Among the lines below, copy exactly those from the one with "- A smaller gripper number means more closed" through the one with "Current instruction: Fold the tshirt", counting both ends.
"""
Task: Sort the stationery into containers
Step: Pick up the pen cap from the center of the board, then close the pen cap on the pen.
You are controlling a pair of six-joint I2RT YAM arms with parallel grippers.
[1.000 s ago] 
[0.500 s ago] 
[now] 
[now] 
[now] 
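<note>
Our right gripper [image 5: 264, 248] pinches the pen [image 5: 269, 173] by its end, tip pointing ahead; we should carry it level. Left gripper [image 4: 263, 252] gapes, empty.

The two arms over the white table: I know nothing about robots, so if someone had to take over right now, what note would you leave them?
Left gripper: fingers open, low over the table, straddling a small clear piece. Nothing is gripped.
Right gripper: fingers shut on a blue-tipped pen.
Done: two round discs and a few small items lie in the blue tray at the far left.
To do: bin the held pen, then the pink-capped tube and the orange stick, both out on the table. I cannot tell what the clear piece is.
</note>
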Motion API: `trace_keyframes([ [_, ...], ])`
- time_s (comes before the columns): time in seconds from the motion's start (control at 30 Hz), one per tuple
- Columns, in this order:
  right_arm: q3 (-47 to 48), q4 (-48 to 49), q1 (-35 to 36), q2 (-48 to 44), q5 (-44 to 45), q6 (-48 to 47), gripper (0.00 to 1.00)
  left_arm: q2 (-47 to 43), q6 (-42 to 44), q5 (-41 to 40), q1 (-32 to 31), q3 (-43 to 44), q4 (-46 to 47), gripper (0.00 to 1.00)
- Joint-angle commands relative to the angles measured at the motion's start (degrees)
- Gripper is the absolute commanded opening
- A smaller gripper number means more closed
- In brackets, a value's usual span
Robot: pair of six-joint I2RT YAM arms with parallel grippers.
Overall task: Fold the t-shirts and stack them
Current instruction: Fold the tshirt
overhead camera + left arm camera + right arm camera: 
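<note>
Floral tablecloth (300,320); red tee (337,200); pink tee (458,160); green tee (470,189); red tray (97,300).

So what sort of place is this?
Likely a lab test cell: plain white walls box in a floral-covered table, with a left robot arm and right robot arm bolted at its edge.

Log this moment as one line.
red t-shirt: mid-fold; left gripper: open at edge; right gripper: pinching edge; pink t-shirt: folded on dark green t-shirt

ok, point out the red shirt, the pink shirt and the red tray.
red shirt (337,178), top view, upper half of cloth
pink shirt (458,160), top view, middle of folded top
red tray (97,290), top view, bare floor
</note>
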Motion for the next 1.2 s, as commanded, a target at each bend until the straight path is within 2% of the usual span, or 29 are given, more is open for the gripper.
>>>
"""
**Answer**
- A smaller gripper number means more closed
- In brackets, a value's usual span
Robot: pair of six-joint I2RT YAM arms with parallel grippers.
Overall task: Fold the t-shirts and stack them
Current instruction: Fold the tshirt

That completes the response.